*** Records supplied ***

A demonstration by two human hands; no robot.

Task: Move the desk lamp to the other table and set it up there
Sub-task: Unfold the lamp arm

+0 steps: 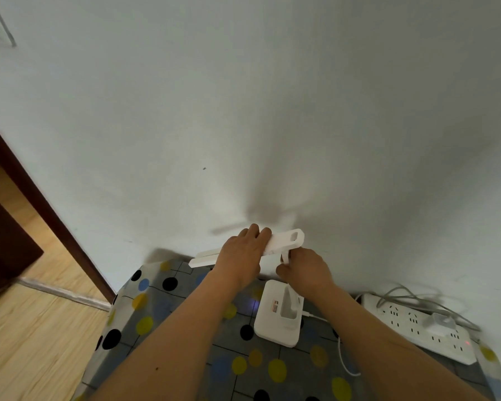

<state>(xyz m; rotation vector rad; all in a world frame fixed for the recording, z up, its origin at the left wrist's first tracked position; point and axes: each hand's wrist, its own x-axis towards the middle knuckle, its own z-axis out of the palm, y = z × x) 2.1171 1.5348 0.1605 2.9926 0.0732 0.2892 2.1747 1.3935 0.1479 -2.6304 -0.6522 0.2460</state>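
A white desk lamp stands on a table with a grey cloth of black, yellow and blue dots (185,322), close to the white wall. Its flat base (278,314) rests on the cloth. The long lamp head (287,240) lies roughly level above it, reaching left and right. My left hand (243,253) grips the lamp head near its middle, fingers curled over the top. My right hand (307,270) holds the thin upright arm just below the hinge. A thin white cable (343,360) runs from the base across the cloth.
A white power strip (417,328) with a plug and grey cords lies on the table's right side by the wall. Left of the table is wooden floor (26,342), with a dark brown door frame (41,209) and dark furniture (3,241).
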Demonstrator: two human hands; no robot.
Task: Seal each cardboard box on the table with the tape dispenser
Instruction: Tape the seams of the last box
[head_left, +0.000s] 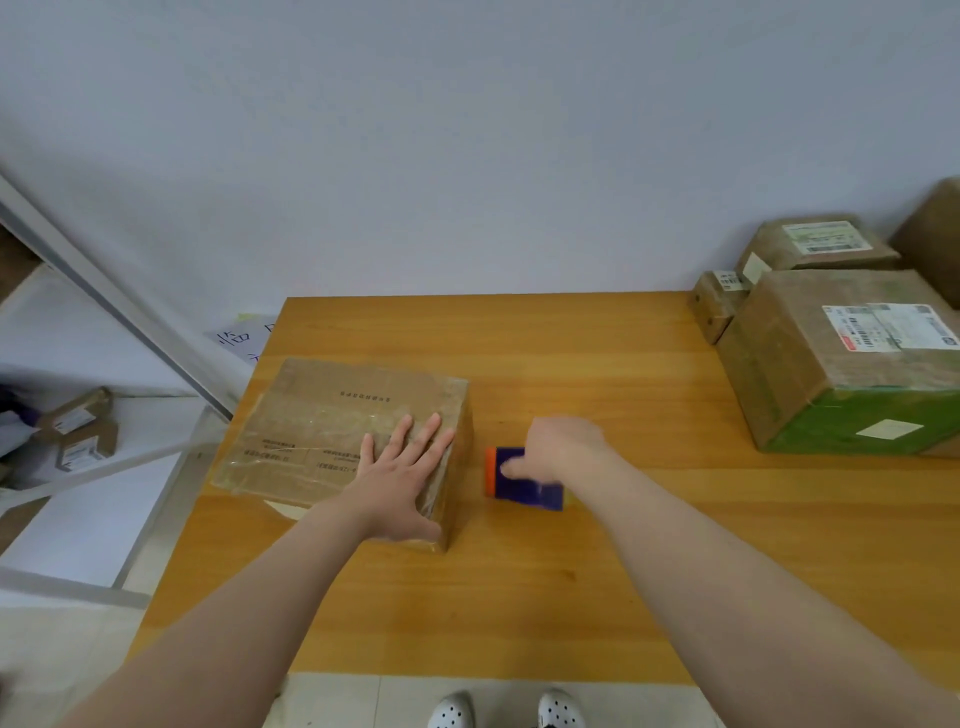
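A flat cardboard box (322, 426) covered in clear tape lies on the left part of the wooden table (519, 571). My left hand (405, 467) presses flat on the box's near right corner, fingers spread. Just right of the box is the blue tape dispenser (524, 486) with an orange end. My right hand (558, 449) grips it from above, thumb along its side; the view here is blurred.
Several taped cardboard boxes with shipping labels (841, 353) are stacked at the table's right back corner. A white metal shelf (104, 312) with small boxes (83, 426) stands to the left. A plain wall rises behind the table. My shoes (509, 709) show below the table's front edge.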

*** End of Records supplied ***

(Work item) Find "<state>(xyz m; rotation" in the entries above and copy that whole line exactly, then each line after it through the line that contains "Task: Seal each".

(Answer below)
<state>(xyz m; rotation vector rad; all in a world frame fixed for the recording, z up, its origin at the left wrist's first tracked position; point and axes: each hand's wrist, its own x-axis towards the middle knuckle, its own z-axis out of the palm, y = z × x) 2.1171 1.5348 0.1605 2.9926 0.0732 0.2892 2.1747 1.3935 0.1479 -2.6304 -0.6522 0.2460</state>
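A white desk lamp stands on a table with a grey cloth of black, yellow and blue dots (185,322), close to the white wall. Its flat base (278,314) rests on the cloth. The long lamp head (287,240) lies roughly level above it, reaching left and right. My left hand (243,253) grips the lamp head near its middle, fingers curled over the top. My right hand (307,270) holds the thin upright arm just below the hinge. A thin white cable (343,360) runs from the base across the cloth.
A white power strip (417,328) with a plug and grey cords lies on the table's right side by the wall. Left of the table is wooden floor (26,342), with a dark brown door frame (41,209) and dark furniture (3,241).
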Demonstrator: two human hands; no robot.
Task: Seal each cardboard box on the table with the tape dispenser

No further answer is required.